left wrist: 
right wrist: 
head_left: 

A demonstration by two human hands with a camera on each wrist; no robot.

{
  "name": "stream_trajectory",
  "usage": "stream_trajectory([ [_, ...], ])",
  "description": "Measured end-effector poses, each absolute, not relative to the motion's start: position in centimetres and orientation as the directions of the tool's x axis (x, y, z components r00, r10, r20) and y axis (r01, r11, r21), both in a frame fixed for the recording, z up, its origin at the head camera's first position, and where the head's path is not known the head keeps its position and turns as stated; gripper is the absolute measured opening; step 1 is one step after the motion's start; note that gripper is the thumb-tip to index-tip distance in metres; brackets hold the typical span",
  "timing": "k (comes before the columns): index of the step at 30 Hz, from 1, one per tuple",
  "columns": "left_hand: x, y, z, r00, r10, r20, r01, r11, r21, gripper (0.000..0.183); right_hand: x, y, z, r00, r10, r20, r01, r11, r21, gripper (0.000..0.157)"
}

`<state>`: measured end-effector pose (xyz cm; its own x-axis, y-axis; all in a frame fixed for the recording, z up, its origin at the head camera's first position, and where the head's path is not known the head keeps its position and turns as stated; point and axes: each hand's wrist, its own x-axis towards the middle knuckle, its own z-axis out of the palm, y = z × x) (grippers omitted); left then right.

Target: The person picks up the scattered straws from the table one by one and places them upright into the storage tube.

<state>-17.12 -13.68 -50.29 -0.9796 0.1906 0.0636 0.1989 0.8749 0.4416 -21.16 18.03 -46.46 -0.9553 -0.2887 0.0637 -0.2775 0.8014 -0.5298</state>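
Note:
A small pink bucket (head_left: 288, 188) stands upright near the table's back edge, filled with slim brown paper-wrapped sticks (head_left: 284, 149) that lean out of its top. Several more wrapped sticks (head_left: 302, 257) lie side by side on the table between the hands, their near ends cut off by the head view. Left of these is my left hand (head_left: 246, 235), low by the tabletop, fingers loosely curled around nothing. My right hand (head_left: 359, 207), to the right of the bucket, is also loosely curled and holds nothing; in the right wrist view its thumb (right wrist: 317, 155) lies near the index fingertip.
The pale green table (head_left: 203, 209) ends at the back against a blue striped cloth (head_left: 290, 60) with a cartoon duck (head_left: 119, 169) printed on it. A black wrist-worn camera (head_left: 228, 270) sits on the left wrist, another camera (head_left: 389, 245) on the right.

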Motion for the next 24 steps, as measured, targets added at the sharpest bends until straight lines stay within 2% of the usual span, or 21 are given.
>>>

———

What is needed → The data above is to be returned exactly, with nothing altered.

Solution for this problem →
left wrist: 
right wrist: 
head_left: 

A demonstration by two human hands with a camera on each wrist; no robot.

{
  "name": "stream_trajectory",
  "usage": "stream_trajectory([ [_, ...], ])",
  "description": "Measured end-effector poses, each absolute, not relative to the motion's start: position in centimetres and orientation as the directions of the tool's x axis (x, y, z components r00, r10, r20) and y axis (r01, r11, r21), both in a frame fixed for the recording, z up, its origin at the head camera's first position, and where the head's path is not known the head keeps its position and turns as stated; gripper is the absolute measured opening; step 1 is one step after the motion's start; note that gripper is the thumb-tip to index-tip distance in metres; brackets hold the typical span",
  "timing": "k (comes before the columns): index of the step at 30 Hz, from 1, one per tuple",
  "columns": "left_hand: x, y, z, r00, r10, r20, r01, r11, r21, gripper (0.000..0.183); right_hand: x, y, z, r00, r10, r20, r01, r11, r21, gripper (0.000..0.157)"
}

`<state>`: measured end-effector pose (xyz cm; its own x-axis, y-axis; all in a frame fixed for the recording, z up, its origin at the head camera's first position, and where the head's path is not known the head keeps its position and turns as stated; point and axes: each hand's wrist, its own x-axis towards the middle knuckle, its own z-axis out of the palm, y = z × x) (grippers omitted); left then right.

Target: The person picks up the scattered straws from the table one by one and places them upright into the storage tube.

<state>-17.12 -13.68 -50.29 -0.9796 0.1906 0.0636 0.1989 0.8749 0.4416 -21.16 18.03 -46.46 -0.9553 -0.2887 0.0637 -0.2775 0.8014 -0.5298</state>
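Note:
A small pink bucket (head_left: 288, 188) stands upright near the table's back edge, filled with slim brown paper-wrapped sticks (head_left: 284, 149) that lean out of its top. Several more wrapped sticks (head_left: 302, 257) lie side by side on the table between the hands, their near ends cut off by the head view. Left of these is my left hand (head_left: 246, 235), low by the tabletop, fingers loosely curled around nothing. My right hand (head_left: 359, 207), to the right of the bucket, is also loosely curled and holds nothing; in the right wrist view its thumb (right wrist: 317, 155) lies near the index fingertip.
The pale green table (head_left: 203, 209) ends at the back against a blue striped cloth (head_left: 290, 60) with a cartoon duck (head_left: 119, 169) printed on it. A black wrist-worn camera (head_left: 228, 270) sits on the left wrist, another camera (head_left: 389, 245) on the right.
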
Motion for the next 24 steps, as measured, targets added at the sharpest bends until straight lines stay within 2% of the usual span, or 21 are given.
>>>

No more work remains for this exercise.